Por fin, León XIV se va a poder tomar un respiro. Una pausa entre los ritos propios del inicio, y el resto de su pontificado. ... Falta le hace. Al menos, a juzgar por esa sensación de abismo que parece sentir ante sus pies. Así se desprende de las continuas referencias en sus palabras al miedo, al sentimiento de sentirse limitado, a la necesidad de rodearse y apoyarse en los fieles católicos y a ponerse en manos de Dios.
La primera fue en su saludo inicial, tras ser elegido Papa. Desde el balcón de la Basílica de San Pedro, León XIV se presentó ante los fieles recordando, o quizás diciéndoselo a sí mismo, que todos estamos en manos de Dios y por tanto no hay que tener miedo y hay que caminar todos juntos unidos y unidos a Él. Lo dijo con evidentes signos de emoción, tragando saliva, mirando al cielo y con los ojos algo vidriosos, una emoción que se repitió días más tarde durante los ritos de imposición del palio y el «anillo del pescador» en la misa de inicio de pontificado. En la homilía de esa celebración, de hecho, también se reconoció débil al afirmar: «Fui elegido sin tener ningún mérito y, con temor y temblor me dirijo a vosotros como un hermano» insistiendo en esa necesidad de apoyarse en la unidad de toda la Iglesia con su pastor. No es extraña la continua mención a la unidad puesto que su propio lema papal se refiere a ser todos uno con Cristo.

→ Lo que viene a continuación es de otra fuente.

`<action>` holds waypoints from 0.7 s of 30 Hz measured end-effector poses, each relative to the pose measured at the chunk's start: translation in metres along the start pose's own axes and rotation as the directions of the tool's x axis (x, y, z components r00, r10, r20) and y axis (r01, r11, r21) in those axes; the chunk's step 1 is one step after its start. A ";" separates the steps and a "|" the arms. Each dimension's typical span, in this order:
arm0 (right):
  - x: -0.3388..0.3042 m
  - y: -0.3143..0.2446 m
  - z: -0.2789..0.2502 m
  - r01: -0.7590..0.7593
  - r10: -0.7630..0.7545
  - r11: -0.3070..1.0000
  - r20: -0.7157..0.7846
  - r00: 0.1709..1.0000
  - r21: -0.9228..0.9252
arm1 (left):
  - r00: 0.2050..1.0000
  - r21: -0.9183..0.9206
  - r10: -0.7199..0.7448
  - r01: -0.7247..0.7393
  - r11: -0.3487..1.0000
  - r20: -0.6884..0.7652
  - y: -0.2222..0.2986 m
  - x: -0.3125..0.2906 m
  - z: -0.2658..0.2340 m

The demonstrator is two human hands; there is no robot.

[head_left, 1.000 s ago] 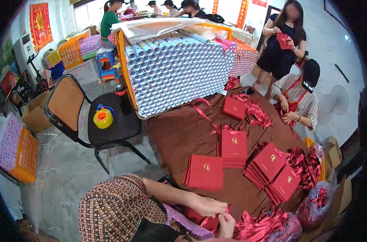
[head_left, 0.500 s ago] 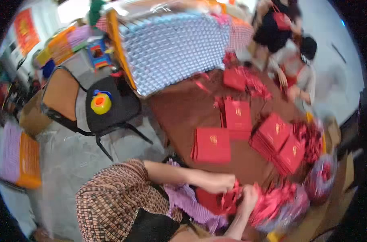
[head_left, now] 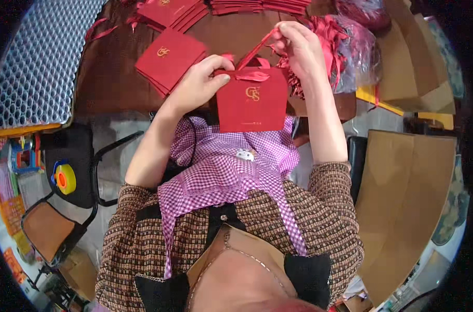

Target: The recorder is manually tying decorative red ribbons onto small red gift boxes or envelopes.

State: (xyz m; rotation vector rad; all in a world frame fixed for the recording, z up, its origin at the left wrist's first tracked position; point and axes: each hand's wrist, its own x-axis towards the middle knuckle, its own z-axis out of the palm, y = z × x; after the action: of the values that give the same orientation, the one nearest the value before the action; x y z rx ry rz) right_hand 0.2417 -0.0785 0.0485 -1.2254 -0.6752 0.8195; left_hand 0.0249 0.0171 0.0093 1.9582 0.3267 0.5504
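Observation:
A small red gift bag (head_left: 252, 113) with a gold emblem hangs upright in front of my apron, at the table's near edge. My left hand (head_left: 201, 82) pinches its upper left corner between thumb and fingers. Red ribbon (head_left: 253, 76) runs across the bag's top edge in a loose loop. Up and to the right, my right hand (head_left: 302, 48) grips a ribbon strand (head_left: 258, 50), which stretches slantwise down to the bag's top. Where the strand enters the bag is partly hidden.
Flat red bags (head_left: 170, 58) lie stacked on the brown-covered table (head_left: 111, 78), with more stacks behind. Right of my hand sits a heap of red ribbons (head_left: 330, 39) beside clear plastic (head_left: 369, 57). Cardboard boxes (head_left: 411, 57) stand at the right; a chair (head_left: 65, 156) is at the left.
The view has swung round, so the bag and both hands now appear nearer the middle. My hands, close together at the ribbon before, are farther apart, with the strand drawn out between them.

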 end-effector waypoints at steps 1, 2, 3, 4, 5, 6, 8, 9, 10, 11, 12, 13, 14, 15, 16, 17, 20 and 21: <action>-0.002 0.001 0.000 0.001 -0.001 1.000 -0.005 1.000 0.000 | 1.000 0.017 -0.028 0.028 0.999 0.006 0.002 -0.003 0.001; -0.003 0.002 0.000 0.021 -0.021 1.000 0.019 1.000 0.011 | 0.998 0.034 -0.056 0.055 0.998 0.010 0.003 -0.004 0.001; -0.004 0.003 -0.001 0.041 -0.042 0.999 0.043 0.998 0.022 | 0.998 0.032 -0.054 0.054 0.998 0.014 0.002 -0.005 0.002; -0.002 0.003 -0.001 0.043 -0.044 0.999 0.040 0.998 0.022 | 0.999 0.062 -0.011 0.009 0.998 0.032 0.002 -0.006 0.000; 0.001 0.003 -0.002 0.033 -0.035 0.997 0.034 0.999 0.070 | 0.998 0.090 0.031 -0.036 0.995 0.053 0.003 -0.006 0.000; 0.004 0.003 -0.003 0.022 -0.025 0.993 0.027 0.999 0.118 | 0.998 0.088 0.031 -0.036 0.995 0.057 0.004 -0.006 0.000; 0.012 0.006 -0.008 -0.011 0.007 0.985 0.026 1.000 0.172 | 0.998 -0.076 -0.050 0.053 0.996 0.035 0.007 -0.004 0.001; 0.013 0.010 -0.009 -0.022 0.016 0.984 0.038 0.999 0.175 | 0.998 -0.079 -0.052 0.055 0.995 0.042 0.005 -0.002 0.002; 0.016 0.012 -0.009 -0.032 0.022 0.983 0.057 0.998 0.179 | 0.999 0.005 -0.027 0.027 1.000 0.046 0.003 0.000 0.000; 0.017 0.015 -0.010 -0.079 0.078 0.993 0.011 0.997 0.090 | 0.999 0.088 -0.003 -0.002 0.996 0.053 0.001 0.001 -0.002; 0.016 0.017 -0.012 -0.082 0.081 0.992 0.009 0.997 0.092 | 0.998 0.087 -0.007 0.002 0.996 0.056 -0.004 0.001 -0.001; 0.013 0.017 -0.014 0.035 -0.040 0.981 -0.023 0.999 -0.189 | 0.999 0.105 0.050 -0.052 0.993 0.021 -0.011 0.001 0.001; 0.011 0.017 -0.018 0.135 -0.163 0.879 -0.021 0.986 -0.458 | 0.994 0.123 0.108 -0.105 0.987 -0.012 -0.016 0.001 0.004; 0.012 0.023 -0.030 0.146 -0.184 0.840 -0.022 0.983 -0.522 | 0.993 0.123 0.109 -0.104 0.987 -0.035 -0.021 0.001 0.006; 0.008 0.022 -0.031 0.144 -0.180 0.843 -0.019 0.984 -0.518 | 0.994 0.126 0.103 -0.098 0.987 -0.037 -0.027 -0.002 0.006; -0.003 0.019 -0.030 0.176 -0.209 0.758 0.022 0.978 -0.628 | 0.996 0.033 0.014 -0.012 0.999 -0.084 -0.033 -0.005 0.005; -0.031 0.019 -0.033 0.136 -0.123 0.711 0.069 0.990 -0.689 | 0.970 -0.142 -0.198 0.178 0.974 -0.142 -0.038 -0.007 0.009; -0.042 0.019 -0.030 0.098 -0.061 0.760 0.080 0.995 -0.643 | 0.968 -0.234 -0.205 0.168 0.958 -0.145 -0.038 -0.006 0.008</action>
State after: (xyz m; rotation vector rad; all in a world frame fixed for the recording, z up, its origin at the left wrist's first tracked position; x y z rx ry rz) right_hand 0.2402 -0.1272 0.0225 -1.7878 -1.1073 0.5536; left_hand 0.0243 0.0245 -0.0296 1.6510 0.5296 0.6025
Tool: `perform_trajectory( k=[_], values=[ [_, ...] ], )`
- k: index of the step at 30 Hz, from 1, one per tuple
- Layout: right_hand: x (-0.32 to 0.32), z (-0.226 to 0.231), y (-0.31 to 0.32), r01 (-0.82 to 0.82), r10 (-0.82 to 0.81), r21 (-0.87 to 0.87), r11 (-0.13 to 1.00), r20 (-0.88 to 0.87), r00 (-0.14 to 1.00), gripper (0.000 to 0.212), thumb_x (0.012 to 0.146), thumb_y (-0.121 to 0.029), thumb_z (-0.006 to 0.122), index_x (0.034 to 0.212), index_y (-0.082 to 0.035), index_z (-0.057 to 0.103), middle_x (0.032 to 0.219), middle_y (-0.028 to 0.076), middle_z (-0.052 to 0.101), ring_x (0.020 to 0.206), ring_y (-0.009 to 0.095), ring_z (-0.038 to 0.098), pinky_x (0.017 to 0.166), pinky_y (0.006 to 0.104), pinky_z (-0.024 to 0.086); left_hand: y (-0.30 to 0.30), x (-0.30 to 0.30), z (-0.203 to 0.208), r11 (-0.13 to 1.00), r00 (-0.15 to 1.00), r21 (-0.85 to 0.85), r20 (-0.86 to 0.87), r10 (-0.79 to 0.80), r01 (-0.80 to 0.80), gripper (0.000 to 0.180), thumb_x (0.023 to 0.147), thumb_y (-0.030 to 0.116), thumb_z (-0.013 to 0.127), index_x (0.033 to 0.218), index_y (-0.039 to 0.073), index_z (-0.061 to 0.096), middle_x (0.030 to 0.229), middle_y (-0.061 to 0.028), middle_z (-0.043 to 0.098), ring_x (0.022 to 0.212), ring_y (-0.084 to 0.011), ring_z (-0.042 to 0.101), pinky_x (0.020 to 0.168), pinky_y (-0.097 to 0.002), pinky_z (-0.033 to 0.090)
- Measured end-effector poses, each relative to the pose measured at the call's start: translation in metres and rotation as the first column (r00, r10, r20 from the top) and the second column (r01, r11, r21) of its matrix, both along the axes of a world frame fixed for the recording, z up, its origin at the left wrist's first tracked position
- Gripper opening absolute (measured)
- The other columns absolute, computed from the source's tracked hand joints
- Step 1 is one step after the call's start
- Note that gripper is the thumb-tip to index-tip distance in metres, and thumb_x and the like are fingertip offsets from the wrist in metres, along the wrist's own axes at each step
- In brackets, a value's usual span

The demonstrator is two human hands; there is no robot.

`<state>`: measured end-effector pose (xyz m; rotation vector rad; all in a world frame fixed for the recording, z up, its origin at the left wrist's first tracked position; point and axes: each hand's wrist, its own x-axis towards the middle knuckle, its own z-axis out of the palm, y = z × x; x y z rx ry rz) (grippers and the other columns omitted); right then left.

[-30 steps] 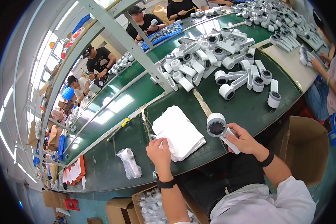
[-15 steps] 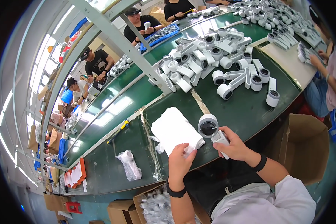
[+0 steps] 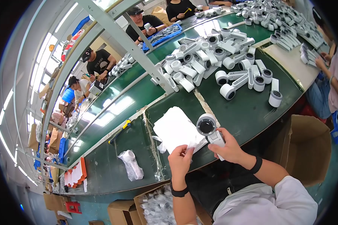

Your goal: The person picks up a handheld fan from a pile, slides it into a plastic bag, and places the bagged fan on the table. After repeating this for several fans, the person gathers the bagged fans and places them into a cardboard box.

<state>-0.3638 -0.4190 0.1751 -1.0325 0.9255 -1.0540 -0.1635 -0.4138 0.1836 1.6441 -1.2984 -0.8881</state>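
In my right hand (image 3: 229,147) is a white handheld fan (image 3: 210,129), gripped by its handle. Its round head, with a grey ring and dark centre, points up and away from me. My left hand (image 3: 180,161) pinches the near edge of a thin, translucent plastic bag (image 3: 192,144) on a stack of white bags (image 3: 174,125). The fan's head is just right of that stack. To the left, a bagged fan (image 3: 131,165) lies on the green table.
A heap of white fans (image 3: 202,56) covers the far table. A yellow-and-black cutter (image 3: 120,131) and orange-edged white cards (image 3: 76,174) lie left. A cardboard box (image 3: 308,150) stands right; another box with bagged fans (image 3: 157,206) sits below. A metal post (image 3: 139,56) rises ahead. Several people work nearby.
My right hand has brought the fan slightly left, closer to the bag stack. The left hand's fingers have drawn closer together at the bag's edge.
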Motion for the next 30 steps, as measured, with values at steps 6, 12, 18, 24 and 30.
perform_trajectory(
  k=[6, 12, 18, 24, 30],
  values=[
    [0.036, -0.004, -0.008, 0.052, -0.053, 0.03, 0.998, 0.038, 0.998, 0.056, 0.081, -0.009, 0.073, 0.125, 0.0, 0.04, 0.095, 0.007, 0.061, 0.065, 0.011, 0.06, 0.056, 0.0274, 0.05, -0.001, 0.005, -0.005, 0.998, 0.996, -0.05, -0.074, -0.052, 0.048, 0.018, 0.087, 0.01, 0.071, 0.093, -0.007, 0.068, 0.076, -0.0005, 0.067, 0.068, -0.0041, 0.057, 0.06, -0.0195, 0.045],
    [0.056, -0.001, -0.012, 0.294, -0.366, -0.285, 0.912, -0.243, 0.899, 0.058, 0.079, -0.009, 0.074, 0.124, 0.0, 0.039, 0.1, 0.007, 0.062, 0.082, 0.014, 0.061, 0.073, 0.0284, 0.051, -0.002, 0.011, -0.011, 0.998, 0.989, -0.057, -0.144, -0.021, 0.013, 0.016, 0.086, 0.009, 0.073, 0.091, -0.006, 0.069, 0.076, -0.0006, 0.067, 0.069, -0.0044, 0.058, 0.061, -0.0196, 0.045],
    [0.053, 0.005, -0.007, 0.234, -0.269, -0.262, 0.936, -0.106, 0.957, 0.057, 0.079, -0.009, 0.073, 0.125, -0.001, 0.04, 0.109, 0.01, 0.064, 0.095, 0.016, 0.062, 0.084, 0.0309, 0.051, -0.003, 0.014, -0.006, 0.998, 0.985, -0.046, -0.165, -0.039, 0.032, 0.013, 0.086, 0.006, 0.072, 0.092, -0.005, 0.07, 0.079, -0.0033, 0.068, 0.071, -0.0063, 0.061, 0.064, -0.02, 0.046],
    [0.055, 0.001, -0.011, 0.157, -0.178, -0.189, 0.969, -0.102, 0.979, 0.056, 0.079, -0.009, 0.073, 0.124, -0.001, 0.041, 0.107, 0.009, 0.066, 0.097, 0.015, 0.063, 0.084, 0.0307, 0.051, -0.002, 0.018, -0.001, 0.995, 0.927, -0.099, -0.371, -0.049, 0.013, 0.015, 0.086, 0.002, 0.071, 0.099, -0.006, 0.069, 0.09, -0.0073, 0.071, 0.078, -0.0093, 0.064, 0.073, -0.0211, 0.05],
    [0.066, 0.001, -0.019, 0.11, -0.123, -0.185, 0.977, -0.064, 0.99, 0.06, 0.076, -0.016, 0.073, 0.125, 0.002, 0.043, 0.105, 0.017, 0.066, 0.095, 0.025, 0.067, 0.083, 0.0356, 0.052, -0.001, 0.017, -0.002, 0.993, 0.891, -0.117, -0.451, -0.049, -0.005, 0.016, 0.088, 0.005, 0.07, 0.099, -0.006, 0.069, 0.089, -0.0082, 0.07, 0.076, -0.0104, 0.063, 0.071, -0.0222, 0.05]
  ],
)
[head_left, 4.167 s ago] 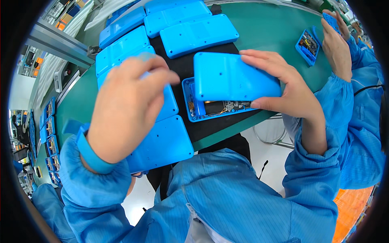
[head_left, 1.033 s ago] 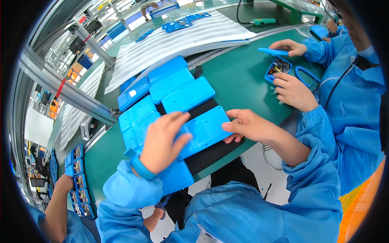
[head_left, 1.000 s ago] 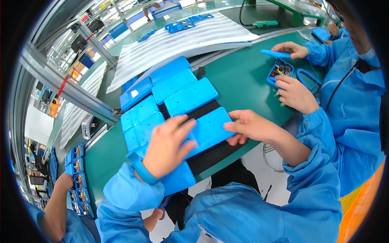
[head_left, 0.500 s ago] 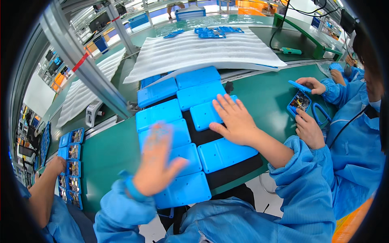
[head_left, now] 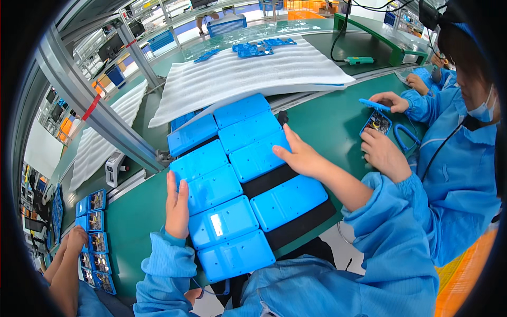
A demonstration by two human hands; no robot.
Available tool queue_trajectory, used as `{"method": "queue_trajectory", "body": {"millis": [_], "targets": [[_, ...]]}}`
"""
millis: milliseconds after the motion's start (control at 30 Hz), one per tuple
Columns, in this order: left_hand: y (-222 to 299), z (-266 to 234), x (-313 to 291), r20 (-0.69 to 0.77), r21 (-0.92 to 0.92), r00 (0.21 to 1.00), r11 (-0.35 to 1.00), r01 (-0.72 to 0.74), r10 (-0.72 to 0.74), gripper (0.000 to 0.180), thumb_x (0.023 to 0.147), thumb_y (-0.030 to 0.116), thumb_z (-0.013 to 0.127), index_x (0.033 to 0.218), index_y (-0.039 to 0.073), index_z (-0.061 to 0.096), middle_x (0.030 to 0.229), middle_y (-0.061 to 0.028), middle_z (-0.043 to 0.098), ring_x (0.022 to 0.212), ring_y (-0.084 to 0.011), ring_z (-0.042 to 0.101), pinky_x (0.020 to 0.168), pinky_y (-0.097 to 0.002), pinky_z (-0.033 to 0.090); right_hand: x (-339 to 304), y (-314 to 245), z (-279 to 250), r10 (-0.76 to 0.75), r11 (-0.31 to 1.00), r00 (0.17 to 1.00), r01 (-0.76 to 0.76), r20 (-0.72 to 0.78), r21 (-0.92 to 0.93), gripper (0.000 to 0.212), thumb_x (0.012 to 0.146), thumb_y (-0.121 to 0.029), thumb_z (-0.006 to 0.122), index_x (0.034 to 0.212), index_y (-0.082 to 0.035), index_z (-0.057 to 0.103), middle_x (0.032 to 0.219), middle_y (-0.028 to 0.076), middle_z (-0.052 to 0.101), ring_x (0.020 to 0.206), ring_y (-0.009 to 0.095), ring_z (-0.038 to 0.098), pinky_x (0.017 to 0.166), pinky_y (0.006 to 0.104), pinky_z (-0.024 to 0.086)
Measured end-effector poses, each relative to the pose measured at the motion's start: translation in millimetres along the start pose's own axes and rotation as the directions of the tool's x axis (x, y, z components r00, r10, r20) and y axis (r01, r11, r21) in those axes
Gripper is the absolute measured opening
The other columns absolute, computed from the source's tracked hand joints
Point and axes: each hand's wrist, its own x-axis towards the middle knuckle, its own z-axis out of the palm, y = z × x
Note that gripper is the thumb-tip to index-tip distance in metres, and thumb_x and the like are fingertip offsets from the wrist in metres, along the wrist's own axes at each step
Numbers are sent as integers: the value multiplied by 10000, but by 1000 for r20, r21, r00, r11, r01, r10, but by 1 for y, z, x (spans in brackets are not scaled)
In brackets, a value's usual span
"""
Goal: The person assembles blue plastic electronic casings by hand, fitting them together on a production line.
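Blue rectangular plastic covers (head_left: 289, 203) lie flat in two columns on a black mat (head_left: 311, 226) before me. My left hand (head_left: 177, 207) stands on edge along the left column's outer side, fingers straight and held upward. At the opposite side, my right hand (head_left: 302, 153) rests its fingers along the right end of a cover (head_left: 257, 156), thumb over its top. That cover lies against the left column. A strip of black mat shows between it and the nearer right cover. Neither hand grasps anything.
White foam sheeting (head_left: 232, 79) carries blue circuit boards (head_left: 253, 50) beyond the covers. A metal post (head_left: 95, 105) rises at left. Co-workers sit on both sides; the right one holds an opened blue device (head_left: 378, 122). Filled blue casings (head_left: 96, 219) stand at left on the green bench (head_left: 140, 211).
My left hand has moved from above the covers to their left side. My right hand has shifted to a cover's right end, and that cover has slid left, closing a gap.
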Motion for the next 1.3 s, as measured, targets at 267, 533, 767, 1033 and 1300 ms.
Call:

Pero continúa diciéndolo. El domingo pasado, tanto en el rezo del ángelus como en la toma de posesión en San Juan de Letrán se refirió a ello. Desde la ventana del Palacio Apostólico agradeció las muestras de cariño y cercanía que sin duda le emocionan y consuelan a partes iguales, pero también reconoció que cuando Dios llama a una tarea, «en ocasiones nos sentimos inadecuados» para ella. Y por la tarde, en la homilía en la sede del obispo de Roma, citó a Juan Pablo I cuando dijo «solamente deseo serviros y poner a disposición de todos mis pobres fuerzas, todo lo poco que tengo y que soy». Parece abrumado, y no es extraño. El encuentro con una Plaza de San Pedro abarrotada y estruendosa cuando sale el Papa al balcón debe de producir a muchos una sensación paralizante. Solo estar allí presente ya pone los pelos de punta, de modo que ser el protagonista debe de impresionar a los papas al margen de cómo sea su carácter. El de Prevost parece humilde y, por tanto, sobrepasado por un afecto desmesurado solo por haber sido elegido. Ahora le toca ganárselo por él mismo y eso, a cualquiera que sea consciente de sus limitaciones, debe de producir un vértigo indescriptible.